Les reptiles, comme les poissons, n’ont pas de système de régulation thermique, on les désigne comme poïkilothermes par opposition aux homéothermes parmi lesquels ont retrouve les mammifères mais aussi les oiseaux dont la température interne dépasse les 40 degrés. Il en faut, de la chaleur, pour couver les œufs avant l’éclosion des nouveaux-nés. Comment alors les oiseaux ont-ils pallié à cette absence du gène codant pour l’UCP1 pour assurer leur thermogenèse et développer ainsi une stratégie adaptative couronnée de succès ? C’est cette question que s’est posée Newman. Son hypothèse consiste à mettre en relation la production de chaleur avec l’hyperplasie musculaire. Les oiseaux ont développé en effet une croissance particulière du muscle squelettique, bien plus que chez le lézard ou la plupart des mammifères. La masse musculaire aviaire se concentre sur les cuisses et dans la cage thoracique où elle permet une ventilation très efficace lors de la respiration. D’après Newman, l’hyperplasie musculaire aurait permis aux oiseaux de survivre en compensant les effets consécutifs à la perte du gène UCP1, alors que les dinosaures auraient disparu faute d’une stratégie adaptative devenue perdante à la faveur d’éventuelles périodes de glaciation.

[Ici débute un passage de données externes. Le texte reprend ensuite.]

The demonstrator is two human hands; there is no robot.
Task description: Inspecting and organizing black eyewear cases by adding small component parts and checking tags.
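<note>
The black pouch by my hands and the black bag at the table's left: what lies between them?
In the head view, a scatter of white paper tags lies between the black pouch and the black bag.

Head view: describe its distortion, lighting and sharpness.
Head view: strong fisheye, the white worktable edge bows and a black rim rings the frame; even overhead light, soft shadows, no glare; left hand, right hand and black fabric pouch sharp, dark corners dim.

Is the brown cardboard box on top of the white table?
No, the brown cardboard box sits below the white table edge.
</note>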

Nul doute que ce nouvel éclairage sur les stratégies évolutives s’avère élégant dans sa simplicité, même s’il pose d’autres interrogations. Il paraît délicat de mettre en cause un seul gène. Je suggérerais pour ma part de considérer la « piste UCP1 » comme un indice permettant d’orienter les enquêtes phylogéniques vers une voie inédite mettant au centre du succès adaptatif des oiseaux les plumes et le vol ainsi que l’hyperplasie musculaire qui pourrait être déterminante si l’hypothèse de Newman se précise. Avec un bémol cependant. Pourquoi supposer la délétion d’un gène ? L’hypothèse inverse de l’acquisition du gène UCP1 par les mammifères est tout aussi compatible avec le principe de l’hypothèse musculaire aviaire. Produire de la chaleur est indispensable, notamment pour la reproduction des oiseaux qui elle, est cruciale pour la pérennité des représentants de cette classe de vertébrés. Même si l’on ne connaît ni le contexte du milieu il y a 200 millions d’années, ni le génome des ancêtres évolutifs, l’idée de Newman illustre parfaitement la démarche de l’évolutionniste qui, en repérant des fonctions, des spécificités phylogénique et des divergences génétiques, se comporte comme un authentique détective glanant des indices parlant, traquant des coïncidences, en analysant une masse gigantesque de données scientifiques. Et n’oublions pas qu’un détective doit aussi penser à manger.

D’où une remarque gastronomique pour finir. Les conséquences de cette hyperplasie musculaire se manifestent en effet dans nos assiettes. Les cuisses et blancs de poulet sont les deux parties les plus appréciées de cette volaille. Avec les cuisses de canard, on fait un excellent confis avec de la bonne viande à déguster ; dans le magret, il n’y a pas que de la graisse. Et que dire de la cuisse de dinde qui lorsqu’elle bien charnue, rivalise avec le gigot d’agneau.